**Assignment**
Collect all lines containing the word "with" from the data.

******************************

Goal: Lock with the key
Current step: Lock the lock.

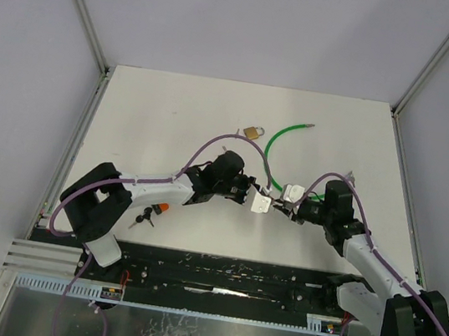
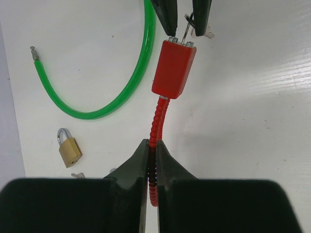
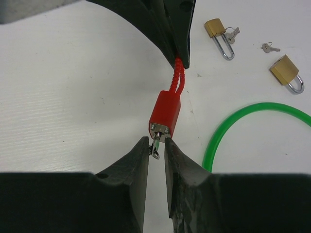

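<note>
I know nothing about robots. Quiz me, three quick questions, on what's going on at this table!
1. True or false: the left end effector is shut on the red cable.
2. How many brass padlocks does the right wrist view show?
3. What sits between the right end effector fingers? A) a brass padlock B) the key in the red lock body C) nothing
Key: 1 true; 2 two; 3 B.
</note>
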`<move>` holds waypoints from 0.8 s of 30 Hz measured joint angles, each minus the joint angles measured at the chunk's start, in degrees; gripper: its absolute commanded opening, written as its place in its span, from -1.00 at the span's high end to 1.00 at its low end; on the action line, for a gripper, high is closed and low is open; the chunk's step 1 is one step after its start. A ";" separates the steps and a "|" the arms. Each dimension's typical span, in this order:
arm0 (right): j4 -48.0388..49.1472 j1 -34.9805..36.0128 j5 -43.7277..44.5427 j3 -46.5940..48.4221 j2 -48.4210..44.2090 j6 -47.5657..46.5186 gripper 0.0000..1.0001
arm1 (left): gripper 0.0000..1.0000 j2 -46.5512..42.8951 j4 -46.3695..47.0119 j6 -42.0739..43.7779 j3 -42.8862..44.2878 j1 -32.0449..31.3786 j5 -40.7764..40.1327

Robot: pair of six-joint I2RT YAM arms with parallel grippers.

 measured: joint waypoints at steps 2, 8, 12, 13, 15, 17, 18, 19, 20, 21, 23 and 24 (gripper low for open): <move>0.00 0.28 0.31 0.00 0.04 -0.48 0.43 | 1.00 0.00 0.00 -0.11 -0.04 0.00 0.02; -0.04 0.94 1.46 -0.26 0.20 -2.54 0.57 | 0.99 -0.02 0.04 -0.33 -0.13 0.02 0.09; -0.07 1.40 2.10 -0.28 0.50 -3.80 0.85 | 1.00 -0.07 0.04 -0.37 -0.20 0.04 0.28; -0.07 1.51 2.29 -0.28 0.55 -4.04 0.92 | 1.00 -0.11 0.04 -0.37 -0.22 0.15 0.31; -0.07 1.68 2.43 -0.28 0.59 -4.57 1.00 | 0.99 -0.11 0.02 -0.39 -0.26 0.33 0.37; -0.07 1.88 2.60 -0.28 0.59 -5.01 1.00 | 0.99 -0.11 0.00 -0.48 -0.31 0.39 0.46; -0.07 1.95 2.78 -0.28 0.59 -5.18 1.00 | 1.00 -0.11 0.00 -0.55 -0.31 0.39 0.52; -0.07 1.99 2.82 -0.28 0.59 -5.35 1.00 | 0.99 -0.11 0.00 -0.61 -0.31 0.42 0.61; -0.11 2.12 2.91 -0.28 0.59 -5.64 1.00 | 0.99 -0.11 0.00 -0.70 -0.31 0.44 0.68; -0.15 2.19 2.95 -0.28 0.59 -5.77 1.00 | 0.99 -0.11 0.00 -0.76 -0.31 0.46 0.70; -0.28 2.23 3.02 -0.26 0.57 -6.12 0.75 | 0.99 -0.11 0.00 -0.81 -0.33 0.57 0.81; -0.33 2.25 3.08 -0.24 0.57 -6.14 0.63 | 0.99 -0.11 0.00 -0.81 -0.33 0.59 0.87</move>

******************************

**Written reply**
Goal: Lock with the key
Robot: pair of six-joint I2RT YAM arms with parallel grippers.

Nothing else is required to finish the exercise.